The judgment is reversed and the case is remanded to the trial court for further proceedings in accordance with this opinion.
All concur.
. The correct designation of parties and pleadings gave the parties no end of trouble. We do not require exactitude in nomenclature, though, as we look to substance rather than to title. State ex rel. Goldberg v. Darnold, 604 S.W.2d 826, 831 [7] (Mo.App.1980); Carter v. Guffey, 548 S.W.2d 233, 235[3] (Mo.App.1977). Even so, a fair number of lawyers will designate pleadings and parties by their correct titles, and their precision will be greeted with satisfaction.

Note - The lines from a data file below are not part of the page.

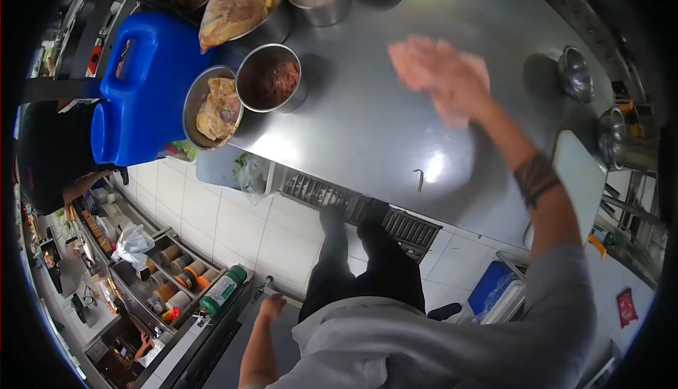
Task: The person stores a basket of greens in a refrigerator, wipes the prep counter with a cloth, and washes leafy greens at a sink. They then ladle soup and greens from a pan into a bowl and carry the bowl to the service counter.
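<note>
My right hand (452, 85) is on a pink cloth (414, 62) over the steel table (360, 99), both smeared by motion. The cloth shows around the fingers and beyond them. A small green scrap (420, 179) lies near the table's front edge, below that hand. My left hand (272, 307) is low at my left side, close to the grey counter behind me. Its fingers are small and partly hidden, so their state is unclear.
Meat fills a steel pot (301, 82), and chicken pieces lie in a steel bowl (191, 124) beside a blue jug (141, 85). A large raw bird (240, 4) rests on another pot. At right are a bowl (577, 75) and white board (575, 170). Another person (53, 152) stands left.
</note>
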Demonstrator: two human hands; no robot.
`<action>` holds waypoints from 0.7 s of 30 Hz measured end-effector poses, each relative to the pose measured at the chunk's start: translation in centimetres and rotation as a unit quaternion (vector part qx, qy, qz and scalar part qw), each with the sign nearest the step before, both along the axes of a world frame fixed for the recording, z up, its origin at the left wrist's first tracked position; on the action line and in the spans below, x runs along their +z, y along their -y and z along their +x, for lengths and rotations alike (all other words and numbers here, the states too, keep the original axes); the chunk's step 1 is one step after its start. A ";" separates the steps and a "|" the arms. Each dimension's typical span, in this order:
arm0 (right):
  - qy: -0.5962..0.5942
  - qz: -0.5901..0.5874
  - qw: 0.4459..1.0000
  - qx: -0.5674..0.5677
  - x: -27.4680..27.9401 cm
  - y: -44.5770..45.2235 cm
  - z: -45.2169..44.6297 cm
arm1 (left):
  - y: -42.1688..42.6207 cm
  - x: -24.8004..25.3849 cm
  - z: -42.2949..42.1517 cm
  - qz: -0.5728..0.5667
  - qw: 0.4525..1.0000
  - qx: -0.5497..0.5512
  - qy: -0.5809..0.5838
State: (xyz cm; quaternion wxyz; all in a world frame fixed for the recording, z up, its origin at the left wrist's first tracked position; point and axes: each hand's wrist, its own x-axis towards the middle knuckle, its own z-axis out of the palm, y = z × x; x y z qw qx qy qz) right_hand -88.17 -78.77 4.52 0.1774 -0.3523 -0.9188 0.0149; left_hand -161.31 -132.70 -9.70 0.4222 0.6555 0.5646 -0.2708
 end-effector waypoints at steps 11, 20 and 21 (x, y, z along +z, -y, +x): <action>-0.610 -0.472 0.627 -0.112 1.4 19.9 -32.8 | -27.4 1.1 6.4 0.138 0.966 0.114 0.186; -0.266 -0.018 0.873 -0.408 8.4 18.6 -26.2 | -30.4 3.8 -2.8 0.022 0.992 -0.027 0.119; -0.210 -0.002 0.883 -0.419 4.3 18.3 -25.9 | -30.1 3.7 -4.5 0.019 0.993 -0.036 0.115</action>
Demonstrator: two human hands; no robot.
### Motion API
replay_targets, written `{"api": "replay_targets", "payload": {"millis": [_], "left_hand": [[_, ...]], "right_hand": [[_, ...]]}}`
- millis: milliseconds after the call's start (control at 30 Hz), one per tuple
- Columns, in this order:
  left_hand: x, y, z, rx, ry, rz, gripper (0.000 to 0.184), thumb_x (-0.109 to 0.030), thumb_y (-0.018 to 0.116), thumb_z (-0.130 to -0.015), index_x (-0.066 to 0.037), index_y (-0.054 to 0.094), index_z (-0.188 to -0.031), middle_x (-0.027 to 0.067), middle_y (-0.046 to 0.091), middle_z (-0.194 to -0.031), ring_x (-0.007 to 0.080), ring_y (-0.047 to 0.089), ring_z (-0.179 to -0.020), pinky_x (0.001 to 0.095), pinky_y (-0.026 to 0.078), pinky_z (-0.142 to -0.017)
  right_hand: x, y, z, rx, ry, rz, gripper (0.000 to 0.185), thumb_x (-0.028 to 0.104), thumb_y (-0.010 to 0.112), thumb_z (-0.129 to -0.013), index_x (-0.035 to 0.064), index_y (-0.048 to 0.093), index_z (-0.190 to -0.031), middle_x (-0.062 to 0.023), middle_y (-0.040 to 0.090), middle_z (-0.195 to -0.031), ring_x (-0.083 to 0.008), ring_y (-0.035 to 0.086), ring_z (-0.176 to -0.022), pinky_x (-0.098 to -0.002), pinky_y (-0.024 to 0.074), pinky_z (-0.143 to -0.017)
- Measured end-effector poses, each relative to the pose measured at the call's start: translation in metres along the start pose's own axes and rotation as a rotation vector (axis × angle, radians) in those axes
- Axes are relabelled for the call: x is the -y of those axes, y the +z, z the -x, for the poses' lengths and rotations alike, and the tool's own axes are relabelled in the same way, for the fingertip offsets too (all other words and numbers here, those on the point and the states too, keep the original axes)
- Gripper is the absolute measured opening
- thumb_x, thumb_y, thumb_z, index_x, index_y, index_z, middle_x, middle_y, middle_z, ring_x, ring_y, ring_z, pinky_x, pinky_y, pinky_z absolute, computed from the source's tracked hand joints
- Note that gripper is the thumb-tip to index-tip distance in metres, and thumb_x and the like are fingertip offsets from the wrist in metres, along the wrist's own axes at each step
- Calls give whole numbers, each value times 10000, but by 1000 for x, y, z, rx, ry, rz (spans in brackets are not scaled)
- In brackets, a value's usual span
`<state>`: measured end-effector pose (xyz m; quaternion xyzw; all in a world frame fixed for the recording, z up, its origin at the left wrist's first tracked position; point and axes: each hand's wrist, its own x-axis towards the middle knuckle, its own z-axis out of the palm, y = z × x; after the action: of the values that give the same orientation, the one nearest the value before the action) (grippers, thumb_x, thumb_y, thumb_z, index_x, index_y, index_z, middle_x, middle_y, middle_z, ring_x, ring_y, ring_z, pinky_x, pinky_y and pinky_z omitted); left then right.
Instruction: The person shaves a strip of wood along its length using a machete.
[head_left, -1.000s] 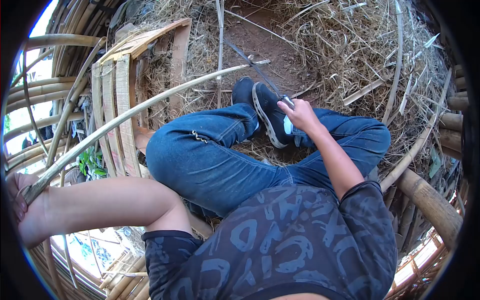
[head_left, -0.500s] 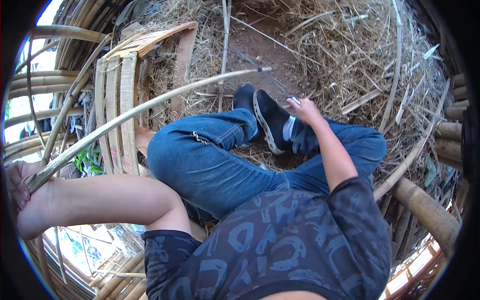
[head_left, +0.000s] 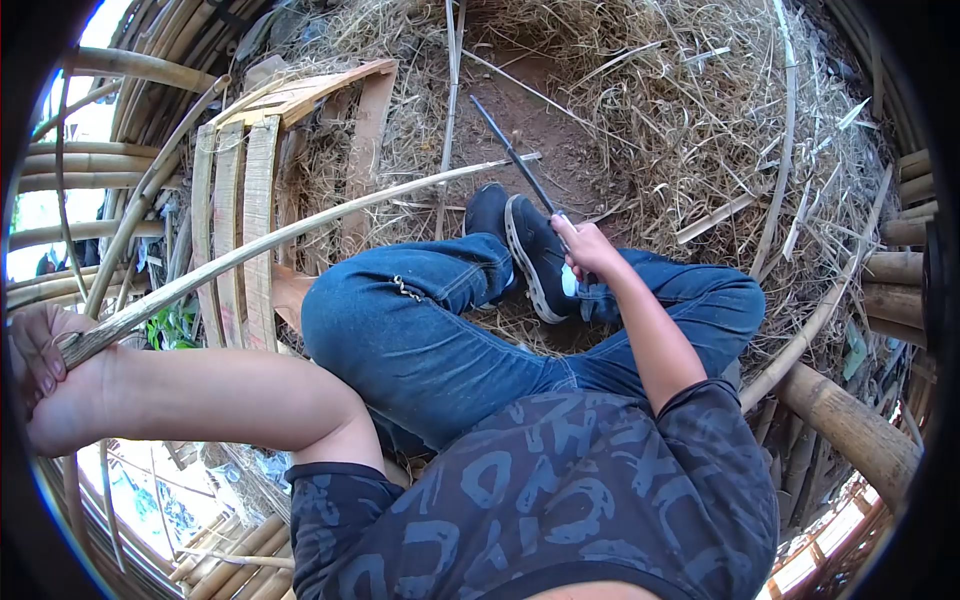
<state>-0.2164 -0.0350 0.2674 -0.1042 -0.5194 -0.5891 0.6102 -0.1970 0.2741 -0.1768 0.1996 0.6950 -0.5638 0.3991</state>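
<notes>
At the far left edge, my left hand [head_left: 48, 375] is wrapped round the thick end of a long, pale, slightly bent wooden stick [head_left: 270, 238]. The stick slants across above my bent knee, its thin tip near my shoes. My right hand [head_left: 588, 250] grips a knife [head_left: 522, 160] by its handle, which the fingers mostly hide. Long, narrow and dark, the blade points up and to the left. It passes close to the stick's tip; whether they touch I cannot tell. Just below the knife are my dark shoes [head_left: 545, 258].
A slatted wooden crate [head_left: 262, 170] stands at the left. Dry straw [head_left: 690, 120] covers much of the ground around a strip of bare soil [head_left: 545, 85]. Thick bamboo poles [head_left: 850, 425] lie at the right, and a bamboo fence [head_left: 100, 160] rises at the left.
My right hand has moved slightly down and left, nearer my body. The blade, blurred before, now shows sharply. The stick's tip has dropped a little, while my left hand stays almost in place.
</notes>
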Motion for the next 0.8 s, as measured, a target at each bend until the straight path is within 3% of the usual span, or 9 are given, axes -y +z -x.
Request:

. From its substance, movants’ motion appears to be more of a motion to dismiss for failure to state a claim upon which relief could be granted, than a motion for summary judgment. For the distinction between the two, see Helbig v. Murray, 558 S.W.2d 772, 774 (Mo.App.1977). A motion to dismiss for failure of a petition to state a claim upon which relief can be granted is based upon the allegations of the petition itself. A motion for summary judgment is based upon an examination of matters dehors the pleadings which conclusively settle materi*537al fact issues. We have treated movants’ motion as the parties and the trial court did, as a motion for summary judgment. In either case the result would be the same. On the point of necessity of notice that motion to dismiss would be treated as motion for summary judgment, see Gramlich v. Travelers Insurance Co., 640 S.W.2d 180 at 183 (Mo.App.1982).